Um estudo recente sobre a poluição do ar no norte de Utah por pesquisadores da Universidade Brigham Young em Provo, Utah, descobriu que as concentrações de metais como cobre, potássio, bário, cromo, vanádio e estrôncio aumentaram durante os feriados devido à fumaça dos fogos de artifício. Picos semelhantes nesses elementos foram encontrados após os fogos de artifício de Ano Novo em Graz e Brno.

Indivíduos expostos a altos níveis de poluentes atmosféricos mostraram maior prevalência de tosse crônica, catarro e falta de ar – e, portanto, correm maior risco de desenvolver asma, câncer de pulmão e outras doenças respiratórias. Mas não há necessariamente uma ligação direta entre fogos de artifício e impactos de saúde a longo prazo. Embora quem trabalhe na produção dos fogos possam ser expostos a esses problemas de saúde a longo prazo, a maioria dos efeitos dos fogos de artifício no público são de curto prazo, diz Brimblecombe.

"A ligação com a saúde é mais difícil de fazer, mas acho que são mais os trabalhadores do que o público em geral que sofrem", diz ele. "No entanto, há algumas evidências da Islândia de que os ataques de asma aumentaram, mas as estatísticas são ruins, pois poucas pessoas vivem na Islândia."
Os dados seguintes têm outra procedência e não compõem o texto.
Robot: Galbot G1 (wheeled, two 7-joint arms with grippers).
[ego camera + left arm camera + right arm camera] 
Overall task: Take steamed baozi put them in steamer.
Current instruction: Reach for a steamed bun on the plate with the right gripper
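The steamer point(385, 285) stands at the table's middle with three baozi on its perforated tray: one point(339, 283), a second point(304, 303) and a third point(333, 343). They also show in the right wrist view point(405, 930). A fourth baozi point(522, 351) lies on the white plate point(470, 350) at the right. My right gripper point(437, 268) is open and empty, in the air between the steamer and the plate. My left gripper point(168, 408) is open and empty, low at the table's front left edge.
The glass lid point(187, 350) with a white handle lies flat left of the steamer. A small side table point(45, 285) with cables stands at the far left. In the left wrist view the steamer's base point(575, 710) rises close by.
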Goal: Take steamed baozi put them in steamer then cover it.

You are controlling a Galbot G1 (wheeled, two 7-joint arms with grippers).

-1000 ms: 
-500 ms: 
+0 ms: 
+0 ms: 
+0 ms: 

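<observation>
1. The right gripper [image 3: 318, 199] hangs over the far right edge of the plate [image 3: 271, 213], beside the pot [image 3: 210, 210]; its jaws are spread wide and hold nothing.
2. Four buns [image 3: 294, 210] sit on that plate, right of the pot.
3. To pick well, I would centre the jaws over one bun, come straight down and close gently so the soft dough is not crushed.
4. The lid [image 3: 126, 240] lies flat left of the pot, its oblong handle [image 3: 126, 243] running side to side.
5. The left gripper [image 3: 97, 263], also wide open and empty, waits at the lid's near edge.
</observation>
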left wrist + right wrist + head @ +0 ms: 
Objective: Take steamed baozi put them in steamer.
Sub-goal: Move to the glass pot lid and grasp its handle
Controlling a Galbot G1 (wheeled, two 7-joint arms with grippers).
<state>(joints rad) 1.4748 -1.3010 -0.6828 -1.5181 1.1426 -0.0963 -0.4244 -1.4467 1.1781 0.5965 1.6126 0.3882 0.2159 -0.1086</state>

Alguns cientistas estimaram que várias centenas de milhões de pessoas no mundo são expostas à fumaça de fogos de artifício todos os anos, embora seja difícil dizer quão preciso esse número realmente é.

Um artigo que estuda como os fogos de artifício afetam a saúde respiratória observou a necessidade de mais pesquisas, particularmente sobre como os fogos afetam as pessoas com asma e outras doenças respiratórias. Os pesquisadores descobriram que indivíduos que sofrem de problemas respiratórios devem "evitar exposição pesada".

O relatório acrescentou que as crianças são particularmente suscetíveis aos efeitos nocivos da exposição ao ar ambiente, com outras pesquisas na Hungria também mostrando que partículas de fogos de artifício parecem ser depositadas em suas vias aéreas a uma taxa três vezes maior que a dos adultos.

Impacto no planeta

Fogos de artifício também podem desencadear incêndios florestais que levam a uma poluição do ar muito mais duradoura e generalizada. Uma análise de incêndios florestais em terras federais nos EUA ao longo de um período de 37 anos a partir de 1980 descobriu que 11.294 de quase 600.000 incêndios durante esse período poderiam ser atribuídos a fogos de artifício.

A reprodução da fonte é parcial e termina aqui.